The purpose of this extension study is to evaluate the efficacy, safety, and tolerability of
long-term dosing of Inclisiran. The study will be a global multicenter study.

This study will be an open label, long term extension study in subjects with atherosclerotic
cardiovascular disease (ASCVD), ASCVD-risk equivalents (eg, diabetes and familial
hypercholesterolemia), or heterozygous or homozygous familial hypercholesterolemia (HeFH or
HoFH) and elevated low density lipoprotein cholesterol (LDL-C) despite maximum tolerated dose
of LDL-C lowering therapies who have completed any of the following inclisiran Phase III
lipid lowering studies: MDCO-PCS-17-03 (ORION-9), MDCO-PCS-17-04 (ORION-10), MDCO-PCS-17-08
(ORION-11) or MDCO-PCS-17-02 (ORION-5).

Inclusion Criteria:

1. Completion of a previously qualifying Phase III lipid-lowering ORION feeder study
[MDCO-PCS-17-03 (ORION-9), MDCO-PCS-17-04 (ORION-10), MDCO-PCS-17-08 (ORION-11) or
MDCO-PCS-17-02 (ORION-5)] meaning the subject received the last dose of study drug and
completed the final study visit per applicable protocol.
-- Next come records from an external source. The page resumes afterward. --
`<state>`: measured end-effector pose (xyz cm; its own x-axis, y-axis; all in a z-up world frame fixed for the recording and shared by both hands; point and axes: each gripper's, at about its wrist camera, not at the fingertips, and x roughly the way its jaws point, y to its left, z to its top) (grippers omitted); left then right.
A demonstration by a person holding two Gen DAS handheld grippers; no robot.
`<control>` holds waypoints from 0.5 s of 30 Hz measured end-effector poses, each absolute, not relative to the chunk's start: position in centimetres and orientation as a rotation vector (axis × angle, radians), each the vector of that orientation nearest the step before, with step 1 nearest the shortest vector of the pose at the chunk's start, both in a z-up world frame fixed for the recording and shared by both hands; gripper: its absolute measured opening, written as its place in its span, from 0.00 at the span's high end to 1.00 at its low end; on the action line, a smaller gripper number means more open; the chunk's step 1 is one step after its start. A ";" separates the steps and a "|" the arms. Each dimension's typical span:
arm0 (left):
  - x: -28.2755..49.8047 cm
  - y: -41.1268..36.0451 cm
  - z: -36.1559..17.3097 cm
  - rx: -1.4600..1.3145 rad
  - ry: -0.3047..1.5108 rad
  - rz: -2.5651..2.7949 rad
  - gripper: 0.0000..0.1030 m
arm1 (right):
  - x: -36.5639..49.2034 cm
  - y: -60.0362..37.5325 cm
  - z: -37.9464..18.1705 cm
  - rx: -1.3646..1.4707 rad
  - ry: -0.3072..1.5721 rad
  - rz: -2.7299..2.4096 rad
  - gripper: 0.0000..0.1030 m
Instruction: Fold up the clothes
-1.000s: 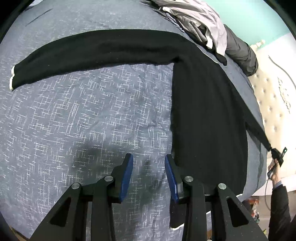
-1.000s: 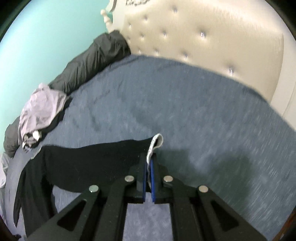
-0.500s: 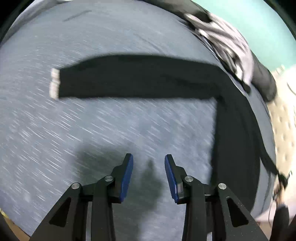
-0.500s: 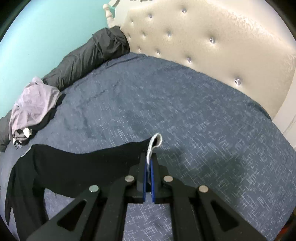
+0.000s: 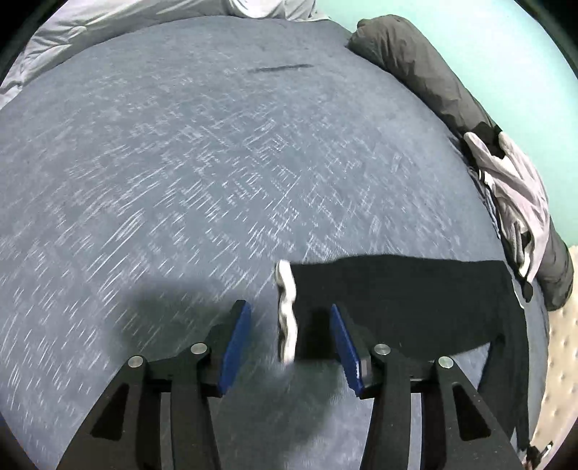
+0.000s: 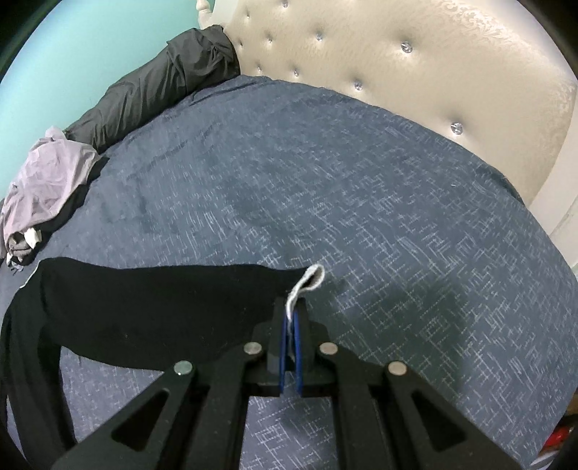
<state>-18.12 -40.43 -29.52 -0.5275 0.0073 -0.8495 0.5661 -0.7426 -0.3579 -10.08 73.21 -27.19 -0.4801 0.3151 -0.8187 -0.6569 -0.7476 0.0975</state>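
A black long-sleeved garment lies spread on the blue bedspread. In the left wrist view one sleeve ends in a white cuff. My left gripper hangs over that cuff with its jaws opening; the cuff sits between the blue pads, apart from both. In the right wrist view the other black sleeve stretches left, and my right gripper is shut on its white cuff, which curls up out of the pads.
A dark grey bolster runs along the teal wall, with a pile of pale lilac clothes against it. A cream tufted headboard borders the bed. A light grey quilt lies at the far edge.
The left gripper has swept along the sleeve to its white cuff, which now lies between wider jaws. The right gripper keeps its hold on the other cuff and has sunk slightly.
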 end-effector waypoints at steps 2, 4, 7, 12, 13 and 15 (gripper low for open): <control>-18.8 -40.8 -30.3 1.285 0.907 -2.311 0.51 | -10.1 73.0 -27.2 -1.123 0.534 2.224 0.97; -19.0 -41.1 -30.6 1.266 0.936 -2.315 0.51 | -10.1 73.0 -27.3 -1.129 0.529 2.218 0.97; -19.5 -41.1 -30.7 1.247 0.956 -2.337 0.74 | -10.1 72.9 -27.6 -1.135 0.526 2.208 0.97; -20.3 -40.7 -29.4 1.259 0.840 -2.384 0.94 | -10.4 72.6 -27.9 -1.143 0.525 2.200 0.97; -20.4 -40.9 -28.8 1.240 0.824 -2.391 0.94 | -10.4 72.6 -28.0 -1.144 0.525 2.200 0.97; -20.6 -41.2 -27.1 1.195 0.775 -2.412 0.95 | -10.3 72.6 -28.0 -1.144 0.529 2.199 0.97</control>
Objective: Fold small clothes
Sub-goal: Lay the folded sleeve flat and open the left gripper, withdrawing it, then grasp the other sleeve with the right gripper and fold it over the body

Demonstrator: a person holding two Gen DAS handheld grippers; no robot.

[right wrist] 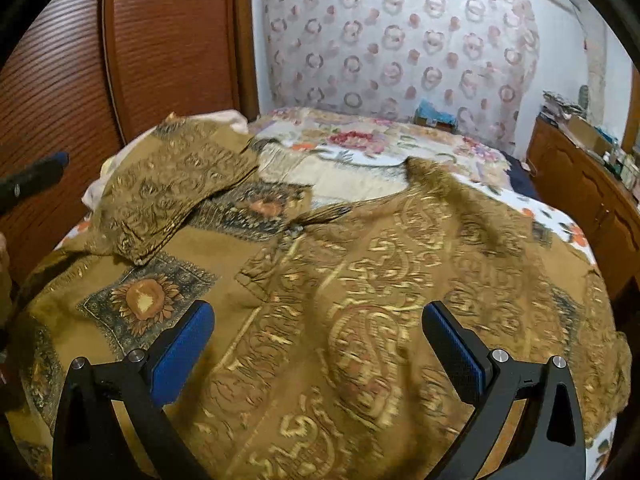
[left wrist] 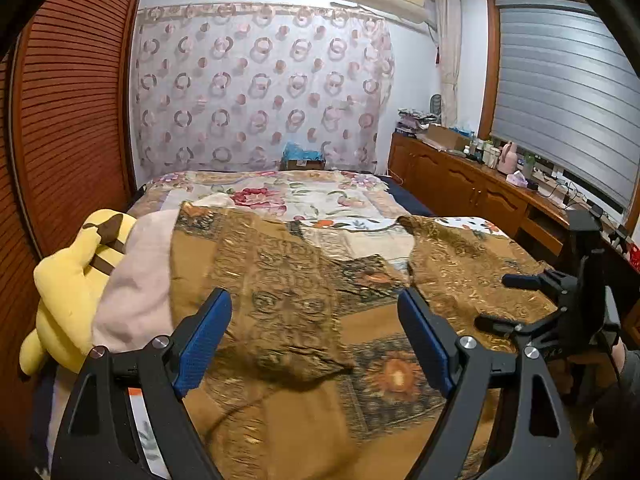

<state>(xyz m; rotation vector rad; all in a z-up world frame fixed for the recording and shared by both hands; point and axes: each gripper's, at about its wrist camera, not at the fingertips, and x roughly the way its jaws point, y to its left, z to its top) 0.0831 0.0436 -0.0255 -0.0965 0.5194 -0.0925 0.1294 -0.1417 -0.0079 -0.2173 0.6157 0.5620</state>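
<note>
You are holding both grippers spread with nothing between the pads: the left gripper (left wrist: 316, 336) and the right gripper (right wrist: 318, 344). The brown patterned garment (right wrist: 360, 280) is lying across the bed (right wrist: 360, 140), filling the frame's centre. Its folded-over sleeve (right wrist: 176, 176) is sitting upper left, running diagonally, nearer your left gripper.

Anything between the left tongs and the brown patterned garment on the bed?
Nothing visible. The left tongs are open right above the brown garment, with only air between the pads. The yellow plush toy lies off to the left, and the right tongs sit off to the right.
</note>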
2. On current lipid-lowering therapies (such as a statin and/or ezetimibe) from previous
study with no planned medication or dose change during study participation.

3. Willing and able to give informed consent before initiation of any study-related
procedures and willing to comply with all required study procedures.

Exclusion Criteria:

1. Any uncontrolled or serious disease, or any medical or surgical condition, that may
either interfere with participation in the clinical study, and/or put the subject at
significant risk [according to investigator's (or delegate's) judgment] if he/she
participates in the clinical study.

2. An underlying known disease, or surgical, physical, or medical condition that, in the
opinion of the investigator (or delegate) might interfere with interpretation of the
clinical study results.

3. Severe concomitant noncardiovascular disease that carries the risk of reducing life
expectancy to less than 3 years,

4. Active liver disease defined as any known current infectious, neoplastic, or metabolic
pathology of the liver or unexplained alanine aminotransferase (ALT), aspartate
aminotransferase (AST), elevation >3x the upper limit of normal (ULN), or total
bilirubin (TBIL) elevation >2x ULN at the last recorded visit in the feeder study
prior to study entry visit.

5. Females who are pregnant or nursing, or who are of childbearing potential and
unwilling to use at least one method of acceptable effective contraception (eg, oral
contraceptives, barrier methods, approved contraceptive implant, long-term injectable
contraception, intrauterine device) for the entire duration of the study. Exemptions
from this criterion:

1. Women >2 years postmenopausal (defined as 1 year or longer since last menstrual
period) and more than 55 years of age.

2. Postmenopausal women (as defined above) and less than 55 years of age with a
negative pregnancy test within 24 hours of randomization.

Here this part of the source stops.